_Exercise prompt:_ Copy every line from the material below that holds "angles".

_Input:_
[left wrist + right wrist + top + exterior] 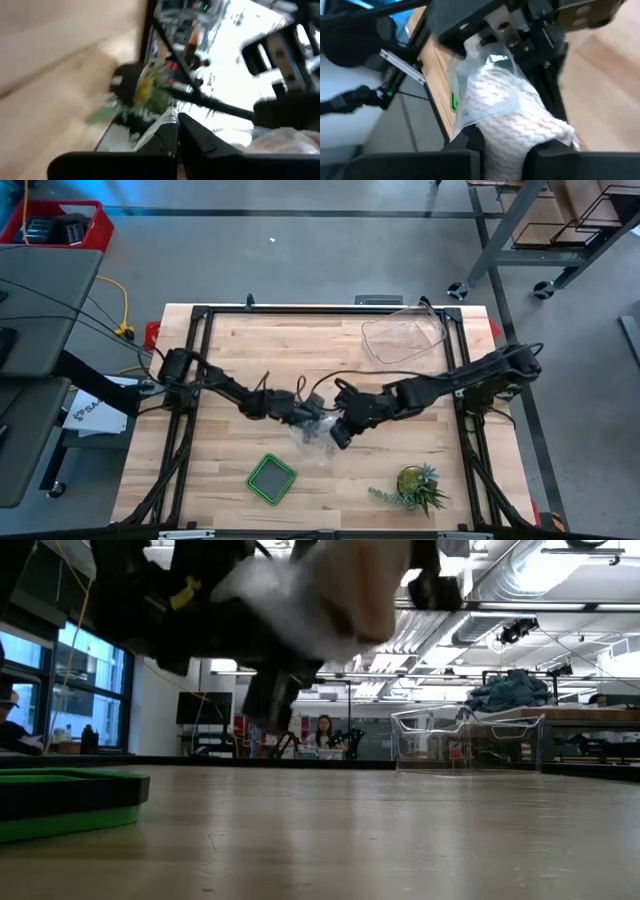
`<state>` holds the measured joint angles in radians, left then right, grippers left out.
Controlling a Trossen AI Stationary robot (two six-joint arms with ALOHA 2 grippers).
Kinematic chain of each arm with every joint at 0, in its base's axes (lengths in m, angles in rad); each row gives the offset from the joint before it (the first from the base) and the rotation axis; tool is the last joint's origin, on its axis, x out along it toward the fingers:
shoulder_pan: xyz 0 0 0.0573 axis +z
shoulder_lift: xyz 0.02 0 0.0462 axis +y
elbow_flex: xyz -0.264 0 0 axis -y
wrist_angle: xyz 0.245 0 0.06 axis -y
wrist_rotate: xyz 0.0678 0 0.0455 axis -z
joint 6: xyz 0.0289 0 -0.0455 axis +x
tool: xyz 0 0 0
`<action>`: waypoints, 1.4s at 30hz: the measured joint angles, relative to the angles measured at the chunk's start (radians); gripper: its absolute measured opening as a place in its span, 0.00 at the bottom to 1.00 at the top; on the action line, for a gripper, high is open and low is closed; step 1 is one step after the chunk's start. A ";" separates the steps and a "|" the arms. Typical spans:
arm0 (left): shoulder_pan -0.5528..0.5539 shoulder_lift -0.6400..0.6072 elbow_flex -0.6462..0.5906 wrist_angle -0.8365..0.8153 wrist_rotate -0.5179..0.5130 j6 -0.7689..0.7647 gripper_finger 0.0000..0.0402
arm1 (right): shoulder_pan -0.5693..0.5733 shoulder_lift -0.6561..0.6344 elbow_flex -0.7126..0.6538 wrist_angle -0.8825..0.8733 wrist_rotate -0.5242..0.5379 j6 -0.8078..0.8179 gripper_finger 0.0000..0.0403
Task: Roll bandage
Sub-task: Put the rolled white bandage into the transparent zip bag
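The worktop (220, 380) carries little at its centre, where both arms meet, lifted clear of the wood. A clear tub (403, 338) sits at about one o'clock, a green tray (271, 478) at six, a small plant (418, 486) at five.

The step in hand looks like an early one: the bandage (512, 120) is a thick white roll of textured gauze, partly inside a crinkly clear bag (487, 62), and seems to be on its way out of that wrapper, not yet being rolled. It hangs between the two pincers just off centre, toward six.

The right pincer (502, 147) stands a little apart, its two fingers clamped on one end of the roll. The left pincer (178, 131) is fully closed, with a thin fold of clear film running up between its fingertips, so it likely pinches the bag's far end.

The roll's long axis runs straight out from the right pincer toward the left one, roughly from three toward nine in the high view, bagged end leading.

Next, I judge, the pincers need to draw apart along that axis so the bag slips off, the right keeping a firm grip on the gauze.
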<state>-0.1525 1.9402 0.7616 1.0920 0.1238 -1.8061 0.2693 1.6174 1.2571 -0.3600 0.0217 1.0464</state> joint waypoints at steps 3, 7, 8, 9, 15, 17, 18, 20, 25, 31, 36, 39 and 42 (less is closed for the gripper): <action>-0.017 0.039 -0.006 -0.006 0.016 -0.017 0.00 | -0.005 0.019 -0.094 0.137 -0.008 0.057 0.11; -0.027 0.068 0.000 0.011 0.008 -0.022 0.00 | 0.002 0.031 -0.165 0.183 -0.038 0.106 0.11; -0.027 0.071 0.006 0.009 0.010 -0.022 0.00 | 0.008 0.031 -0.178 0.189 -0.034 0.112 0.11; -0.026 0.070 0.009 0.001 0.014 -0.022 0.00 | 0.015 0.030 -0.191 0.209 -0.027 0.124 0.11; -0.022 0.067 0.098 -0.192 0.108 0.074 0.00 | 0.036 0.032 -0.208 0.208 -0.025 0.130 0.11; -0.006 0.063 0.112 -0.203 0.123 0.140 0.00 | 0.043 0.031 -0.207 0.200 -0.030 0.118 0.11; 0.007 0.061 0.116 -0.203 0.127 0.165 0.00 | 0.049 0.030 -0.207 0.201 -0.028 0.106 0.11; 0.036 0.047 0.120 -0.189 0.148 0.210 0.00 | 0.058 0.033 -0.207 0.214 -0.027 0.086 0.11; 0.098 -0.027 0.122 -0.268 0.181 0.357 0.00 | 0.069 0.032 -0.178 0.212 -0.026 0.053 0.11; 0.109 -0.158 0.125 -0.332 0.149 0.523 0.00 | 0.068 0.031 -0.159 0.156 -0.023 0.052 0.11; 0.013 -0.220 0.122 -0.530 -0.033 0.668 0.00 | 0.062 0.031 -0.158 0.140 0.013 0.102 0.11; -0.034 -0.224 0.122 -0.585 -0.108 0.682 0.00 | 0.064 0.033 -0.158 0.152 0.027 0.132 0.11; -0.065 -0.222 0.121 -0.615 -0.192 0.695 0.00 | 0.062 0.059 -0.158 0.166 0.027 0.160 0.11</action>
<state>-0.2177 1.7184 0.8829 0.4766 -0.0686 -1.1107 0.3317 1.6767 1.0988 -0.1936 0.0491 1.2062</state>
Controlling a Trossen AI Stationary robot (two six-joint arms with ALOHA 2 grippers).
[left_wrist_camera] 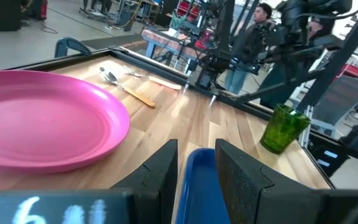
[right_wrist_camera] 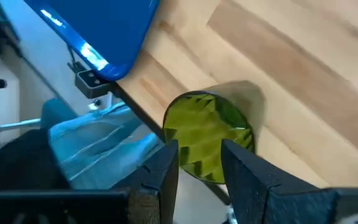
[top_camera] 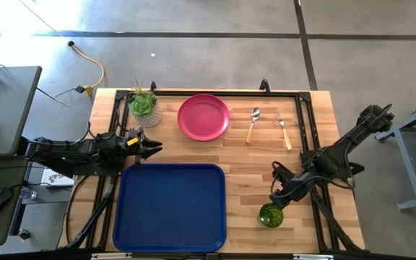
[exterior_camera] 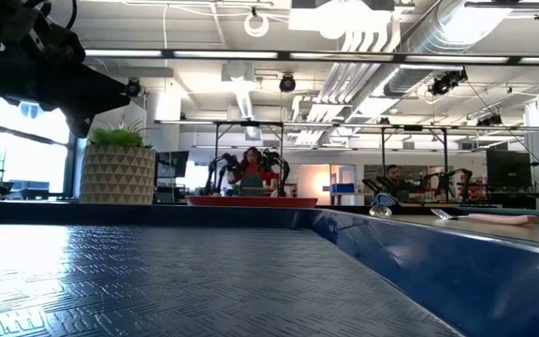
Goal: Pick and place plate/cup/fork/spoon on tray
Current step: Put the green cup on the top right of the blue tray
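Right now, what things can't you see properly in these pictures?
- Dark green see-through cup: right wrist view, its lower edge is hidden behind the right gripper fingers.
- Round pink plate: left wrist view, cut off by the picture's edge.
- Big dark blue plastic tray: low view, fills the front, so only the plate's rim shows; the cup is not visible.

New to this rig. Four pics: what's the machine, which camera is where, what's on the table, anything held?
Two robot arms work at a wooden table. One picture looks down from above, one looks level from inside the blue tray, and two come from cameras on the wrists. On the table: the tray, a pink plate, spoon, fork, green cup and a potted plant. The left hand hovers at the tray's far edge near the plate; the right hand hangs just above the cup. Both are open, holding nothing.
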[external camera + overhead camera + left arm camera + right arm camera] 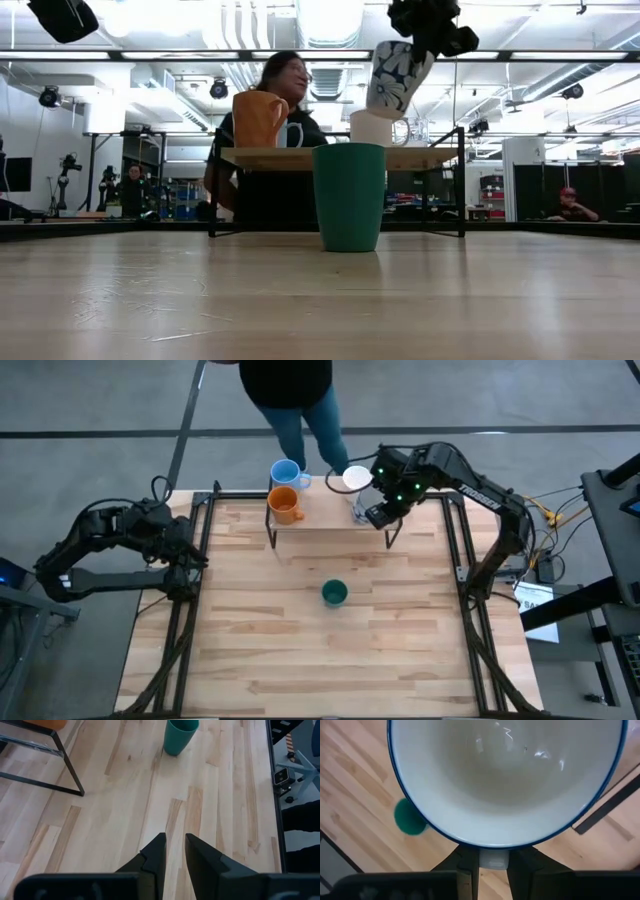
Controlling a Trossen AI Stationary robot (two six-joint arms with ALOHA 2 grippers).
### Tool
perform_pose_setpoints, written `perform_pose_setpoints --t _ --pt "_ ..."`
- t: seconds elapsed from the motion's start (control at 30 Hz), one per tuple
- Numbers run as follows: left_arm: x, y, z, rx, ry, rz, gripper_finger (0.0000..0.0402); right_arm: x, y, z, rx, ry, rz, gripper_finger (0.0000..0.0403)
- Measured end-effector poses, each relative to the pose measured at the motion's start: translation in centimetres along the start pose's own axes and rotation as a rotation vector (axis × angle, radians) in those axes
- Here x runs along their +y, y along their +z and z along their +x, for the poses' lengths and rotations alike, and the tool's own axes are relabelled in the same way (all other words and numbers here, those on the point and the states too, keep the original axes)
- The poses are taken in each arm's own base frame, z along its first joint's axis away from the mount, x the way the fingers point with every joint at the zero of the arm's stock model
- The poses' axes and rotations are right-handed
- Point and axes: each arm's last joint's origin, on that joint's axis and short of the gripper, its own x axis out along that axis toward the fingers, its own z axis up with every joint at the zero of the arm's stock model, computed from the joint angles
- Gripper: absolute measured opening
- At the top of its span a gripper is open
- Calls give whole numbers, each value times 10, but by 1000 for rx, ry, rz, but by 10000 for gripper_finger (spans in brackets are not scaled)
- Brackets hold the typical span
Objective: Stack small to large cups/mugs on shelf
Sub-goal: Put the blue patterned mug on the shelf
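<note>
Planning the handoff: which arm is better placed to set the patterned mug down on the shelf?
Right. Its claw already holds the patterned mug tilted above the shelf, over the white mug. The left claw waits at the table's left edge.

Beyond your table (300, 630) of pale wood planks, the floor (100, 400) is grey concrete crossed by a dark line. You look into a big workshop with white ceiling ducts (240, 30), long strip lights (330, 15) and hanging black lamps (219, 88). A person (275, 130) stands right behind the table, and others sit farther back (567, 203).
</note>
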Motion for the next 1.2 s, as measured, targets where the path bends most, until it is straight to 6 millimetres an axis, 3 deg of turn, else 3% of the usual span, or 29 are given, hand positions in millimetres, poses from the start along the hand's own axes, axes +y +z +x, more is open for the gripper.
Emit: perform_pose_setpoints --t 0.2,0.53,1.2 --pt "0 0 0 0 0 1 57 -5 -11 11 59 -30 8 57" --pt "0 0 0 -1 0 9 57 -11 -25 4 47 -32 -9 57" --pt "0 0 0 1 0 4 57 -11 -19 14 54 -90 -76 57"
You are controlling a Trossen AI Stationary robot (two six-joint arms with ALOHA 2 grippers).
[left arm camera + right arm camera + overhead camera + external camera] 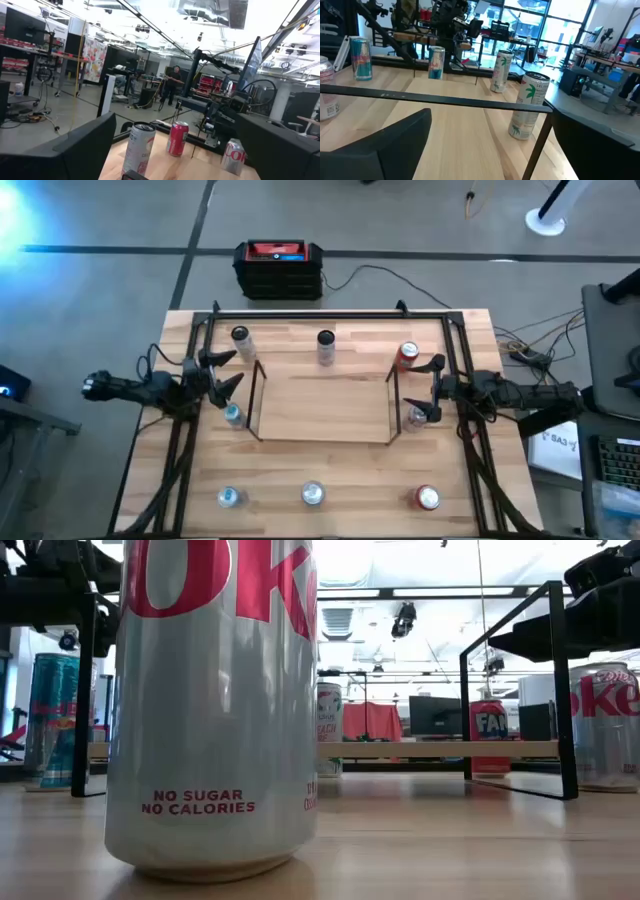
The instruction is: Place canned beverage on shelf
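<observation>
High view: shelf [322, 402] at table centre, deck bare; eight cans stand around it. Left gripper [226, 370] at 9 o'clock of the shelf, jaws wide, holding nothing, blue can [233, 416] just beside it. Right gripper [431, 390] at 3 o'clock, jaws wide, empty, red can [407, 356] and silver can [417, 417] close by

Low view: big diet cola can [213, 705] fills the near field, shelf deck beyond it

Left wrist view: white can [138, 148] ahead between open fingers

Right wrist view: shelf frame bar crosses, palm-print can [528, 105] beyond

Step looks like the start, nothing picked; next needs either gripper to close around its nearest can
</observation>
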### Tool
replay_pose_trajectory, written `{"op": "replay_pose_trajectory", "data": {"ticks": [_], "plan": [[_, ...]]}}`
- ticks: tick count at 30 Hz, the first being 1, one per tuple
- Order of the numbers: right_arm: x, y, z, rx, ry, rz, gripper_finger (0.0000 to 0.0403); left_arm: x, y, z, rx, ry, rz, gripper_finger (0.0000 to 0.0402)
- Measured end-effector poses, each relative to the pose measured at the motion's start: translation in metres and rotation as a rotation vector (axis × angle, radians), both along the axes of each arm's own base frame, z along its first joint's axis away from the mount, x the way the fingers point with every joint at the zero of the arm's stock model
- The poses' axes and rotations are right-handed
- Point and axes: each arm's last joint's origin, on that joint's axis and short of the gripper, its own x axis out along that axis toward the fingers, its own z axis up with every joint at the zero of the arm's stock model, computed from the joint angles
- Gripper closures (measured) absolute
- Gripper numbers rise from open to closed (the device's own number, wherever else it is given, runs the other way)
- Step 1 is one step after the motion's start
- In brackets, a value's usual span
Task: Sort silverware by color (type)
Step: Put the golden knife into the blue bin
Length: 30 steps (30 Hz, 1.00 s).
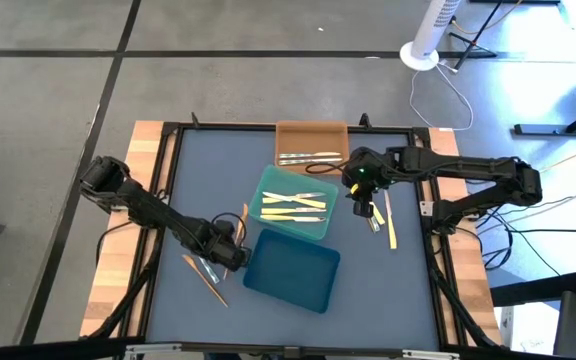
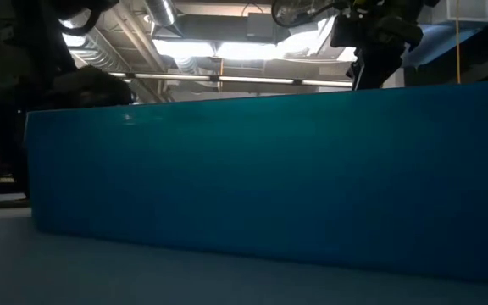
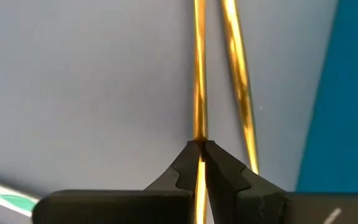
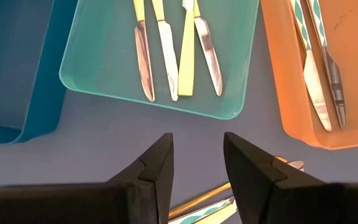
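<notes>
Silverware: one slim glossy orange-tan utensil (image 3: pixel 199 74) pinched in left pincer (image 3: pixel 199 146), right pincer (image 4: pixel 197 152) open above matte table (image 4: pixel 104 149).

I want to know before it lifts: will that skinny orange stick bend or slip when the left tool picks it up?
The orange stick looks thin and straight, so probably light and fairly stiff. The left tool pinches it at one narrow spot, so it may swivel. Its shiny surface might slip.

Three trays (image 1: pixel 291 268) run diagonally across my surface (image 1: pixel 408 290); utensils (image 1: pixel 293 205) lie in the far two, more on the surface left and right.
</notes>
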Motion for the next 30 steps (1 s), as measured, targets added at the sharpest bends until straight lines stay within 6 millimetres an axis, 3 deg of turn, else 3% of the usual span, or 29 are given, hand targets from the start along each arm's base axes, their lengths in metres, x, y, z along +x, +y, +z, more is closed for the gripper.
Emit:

_Output for this exercise:_
`<state>` holds the measured joint angles in radians, left then right, grippers left out.
Kinematic chain of each arm with every joint at 0, in its base's axes (lengths in m, angles in rad); each row gives the offset from the joint before it (the first from the base) and the rotation axis; tool is the last joint's origin, on its axis, x out along it toward the fingers:
`<action>`: waypoints, 1.4s at 30hz: the measured joint angles, relative to the angles measured at the chunk's start (radians); gripper: its absolute measured opening as a place in its span, 0.00 at the bottom to 1.00 at the top; on the action line, for a gripper, high is open and low is closed; step 1 is one step after the chunk's start. A ";" separates the steps and a "|" the arms. Typical spans:
- Point and axes: each arm's last joint's origin, on that joint's axis and short of the gripper, its own x axis out along that axis toward the fingers, its own z axis up with every joint at the zero of the arm's stock model, computed from the joint angles
- Point and axes: each arm's last joint's origin, on that joint's axis and short of the gripper, its own x axis out along that axis toward the fingers, its own z axis up with every joint at the zero of the arm's stock model, computed from the joint angles

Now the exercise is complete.